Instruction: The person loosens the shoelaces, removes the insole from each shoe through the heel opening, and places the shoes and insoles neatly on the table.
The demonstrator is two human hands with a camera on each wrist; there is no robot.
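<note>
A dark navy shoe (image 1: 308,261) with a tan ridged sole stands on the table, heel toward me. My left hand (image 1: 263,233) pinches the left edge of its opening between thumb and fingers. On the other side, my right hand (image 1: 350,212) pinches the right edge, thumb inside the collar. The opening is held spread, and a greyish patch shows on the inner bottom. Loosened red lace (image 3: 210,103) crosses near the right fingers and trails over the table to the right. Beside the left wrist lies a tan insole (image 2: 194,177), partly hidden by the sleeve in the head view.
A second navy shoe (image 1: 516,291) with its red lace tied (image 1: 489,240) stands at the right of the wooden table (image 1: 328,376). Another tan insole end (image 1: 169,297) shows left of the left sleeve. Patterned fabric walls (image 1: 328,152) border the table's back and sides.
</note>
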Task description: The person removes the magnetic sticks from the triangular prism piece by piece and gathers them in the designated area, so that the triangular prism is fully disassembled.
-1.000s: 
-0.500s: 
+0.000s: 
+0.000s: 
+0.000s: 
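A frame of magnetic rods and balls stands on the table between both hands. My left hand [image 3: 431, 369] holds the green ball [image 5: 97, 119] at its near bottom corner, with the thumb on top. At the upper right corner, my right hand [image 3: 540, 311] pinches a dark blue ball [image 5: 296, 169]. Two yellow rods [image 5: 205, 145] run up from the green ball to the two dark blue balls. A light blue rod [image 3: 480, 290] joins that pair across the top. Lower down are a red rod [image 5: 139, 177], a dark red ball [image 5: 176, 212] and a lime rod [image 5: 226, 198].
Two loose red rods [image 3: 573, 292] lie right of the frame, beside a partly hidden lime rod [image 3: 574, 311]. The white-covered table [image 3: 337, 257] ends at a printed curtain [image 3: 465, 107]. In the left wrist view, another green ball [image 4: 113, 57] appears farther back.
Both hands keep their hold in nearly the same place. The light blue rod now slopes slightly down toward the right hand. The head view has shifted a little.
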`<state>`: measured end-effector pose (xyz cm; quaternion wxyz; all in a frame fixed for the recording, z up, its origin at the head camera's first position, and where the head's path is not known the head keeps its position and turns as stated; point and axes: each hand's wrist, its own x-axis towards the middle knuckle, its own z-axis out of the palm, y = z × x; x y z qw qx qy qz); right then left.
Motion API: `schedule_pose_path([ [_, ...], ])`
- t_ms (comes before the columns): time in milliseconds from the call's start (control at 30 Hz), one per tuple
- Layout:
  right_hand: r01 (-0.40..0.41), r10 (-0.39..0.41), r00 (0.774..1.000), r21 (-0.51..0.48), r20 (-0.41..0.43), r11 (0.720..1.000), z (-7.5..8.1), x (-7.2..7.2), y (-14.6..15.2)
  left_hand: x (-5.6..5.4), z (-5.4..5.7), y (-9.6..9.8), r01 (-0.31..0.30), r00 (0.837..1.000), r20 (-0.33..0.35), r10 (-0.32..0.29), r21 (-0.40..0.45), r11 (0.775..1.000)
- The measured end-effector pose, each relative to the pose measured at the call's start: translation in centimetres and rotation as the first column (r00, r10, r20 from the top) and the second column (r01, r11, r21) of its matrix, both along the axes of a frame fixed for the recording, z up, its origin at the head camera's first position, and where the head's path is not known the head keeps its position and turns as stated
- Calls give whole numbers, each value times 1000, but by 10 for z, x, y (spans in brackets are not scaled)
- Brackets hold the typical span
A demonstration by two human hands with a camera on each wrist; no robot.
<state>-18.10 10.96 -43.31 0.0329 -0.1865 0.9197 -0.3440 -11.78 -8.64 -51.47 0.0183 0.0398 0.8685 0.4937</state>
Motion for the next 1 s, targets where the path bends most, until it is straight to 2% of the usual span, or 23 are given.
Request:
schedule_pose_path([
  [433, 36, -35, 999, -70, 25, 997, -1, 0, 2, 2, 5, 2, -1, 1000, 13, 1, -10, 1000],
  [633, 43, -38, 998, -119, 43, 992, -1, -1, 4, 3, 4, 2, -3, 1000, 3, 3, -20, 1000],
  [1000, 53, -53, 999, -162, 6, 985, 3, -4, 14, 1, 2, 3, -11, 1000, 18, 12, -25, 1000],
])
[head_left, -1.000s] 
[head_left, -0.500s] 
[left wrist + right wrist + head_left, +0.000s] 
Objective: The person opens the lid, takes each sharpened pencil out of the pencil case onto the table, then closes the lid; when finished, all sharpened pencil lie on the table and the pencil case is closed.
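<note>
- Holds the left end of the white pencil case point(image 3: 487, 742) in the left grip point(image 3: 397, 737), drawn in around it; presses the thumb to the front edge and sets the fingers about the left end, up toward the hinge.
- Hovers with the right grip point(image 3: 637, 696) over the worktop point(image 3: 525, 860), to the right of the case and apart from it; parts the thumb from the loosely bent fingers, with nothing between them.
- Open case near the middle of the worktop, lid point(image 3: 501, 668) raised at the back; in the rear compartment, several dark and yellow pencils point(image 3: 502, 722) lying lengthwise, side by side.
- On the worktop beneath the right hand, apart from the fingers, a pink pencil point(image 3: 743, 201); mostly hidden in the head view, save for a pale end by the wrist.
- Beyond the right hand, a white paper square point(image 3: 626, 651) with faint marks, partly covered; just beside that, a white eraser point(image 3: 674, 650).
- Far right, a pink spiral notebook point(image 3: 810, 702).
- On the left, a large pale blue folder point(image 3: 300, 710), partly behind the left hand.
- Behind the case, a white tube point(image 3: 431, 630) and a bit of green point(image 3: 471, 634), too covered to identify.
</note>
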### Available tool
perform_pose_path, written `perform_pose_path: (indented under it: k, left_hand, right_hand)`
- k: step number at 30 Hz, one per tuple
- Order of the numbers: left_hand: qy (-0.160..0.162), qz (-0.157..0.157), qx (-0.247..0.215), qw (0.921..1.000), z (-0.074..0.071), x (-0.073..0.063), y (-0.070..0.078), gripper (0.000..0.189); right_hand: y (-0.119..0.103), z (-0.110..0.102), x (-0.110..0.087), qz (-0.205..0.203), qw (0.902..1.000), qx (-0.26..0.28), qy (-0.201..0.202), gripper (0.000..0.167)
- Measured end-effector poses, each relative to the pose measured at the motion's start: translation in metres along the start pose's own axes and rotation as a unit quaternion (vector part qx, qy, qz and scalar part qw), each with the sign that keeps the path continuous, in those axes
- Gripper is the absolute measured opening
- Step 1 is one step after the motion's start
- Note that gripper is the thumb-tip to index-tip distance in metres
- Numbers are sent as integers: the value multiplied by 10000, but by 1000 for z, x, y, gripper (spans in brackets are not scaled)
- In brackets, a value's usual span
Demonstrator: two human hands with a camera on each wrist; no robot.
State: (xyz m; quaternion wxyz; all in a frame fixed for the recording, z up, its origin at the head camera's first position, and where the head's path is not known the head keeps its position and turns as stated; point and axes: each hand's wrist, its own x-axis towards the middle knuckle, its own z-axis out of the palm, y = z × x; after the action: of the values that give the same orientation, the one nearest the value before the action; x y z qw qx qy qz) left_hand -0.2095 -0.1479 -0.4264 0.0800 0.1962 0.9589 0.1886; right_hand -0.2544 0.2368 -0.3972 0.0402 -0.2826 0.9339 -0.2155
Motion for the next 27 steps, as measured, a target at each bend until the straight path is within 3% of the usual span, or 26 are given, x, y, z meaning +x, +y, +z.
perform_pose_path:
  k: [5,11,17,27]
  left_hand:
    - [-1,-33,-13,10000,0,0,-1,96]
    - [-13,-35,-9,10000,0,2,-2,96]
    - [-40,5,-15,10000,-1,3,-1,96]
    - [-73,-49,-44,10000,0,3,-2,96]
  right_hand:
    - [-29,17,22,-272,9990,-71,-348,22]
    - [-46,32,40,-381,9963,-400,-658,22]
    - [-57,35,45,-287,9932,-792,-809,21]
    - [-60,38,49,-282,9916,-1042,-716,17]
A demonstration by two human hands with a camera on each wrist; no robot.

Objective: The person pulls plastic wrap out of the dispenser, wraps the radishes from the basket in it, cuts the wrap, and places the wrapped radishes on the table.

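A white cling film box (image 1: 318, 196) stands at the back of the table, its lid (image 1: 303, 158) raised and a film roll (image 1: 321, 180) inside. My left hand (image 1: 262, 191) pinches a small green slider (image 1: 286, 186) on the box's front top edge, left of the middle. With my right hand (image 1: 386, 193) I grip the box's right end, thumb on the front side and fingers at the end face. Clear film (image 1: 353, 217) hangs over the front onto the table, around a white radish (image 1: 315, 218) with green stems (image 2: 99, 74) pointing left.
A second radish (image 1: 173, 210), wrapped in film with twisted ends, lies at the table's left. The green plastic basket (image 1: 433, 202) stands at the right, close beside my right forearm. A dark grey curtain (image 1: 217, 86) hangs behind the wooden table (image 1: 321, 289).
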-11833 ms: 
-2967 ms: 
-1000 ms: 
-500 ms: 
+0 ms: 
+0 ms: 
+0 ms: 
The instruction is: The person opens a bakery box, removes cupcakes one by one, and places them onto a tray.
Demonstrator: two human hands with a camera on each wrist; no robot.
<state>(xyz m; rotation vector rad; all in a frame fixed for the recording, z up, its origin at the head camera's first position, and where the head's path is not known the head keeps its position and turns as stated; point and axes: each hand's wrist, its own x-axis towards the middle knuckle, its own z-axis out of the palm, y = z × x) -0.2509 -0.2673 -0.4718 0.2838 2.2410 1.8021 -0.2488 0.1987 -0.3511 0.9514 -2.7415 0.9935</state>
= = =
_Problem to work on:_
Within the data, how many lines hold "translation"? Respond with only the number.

_Result:_
2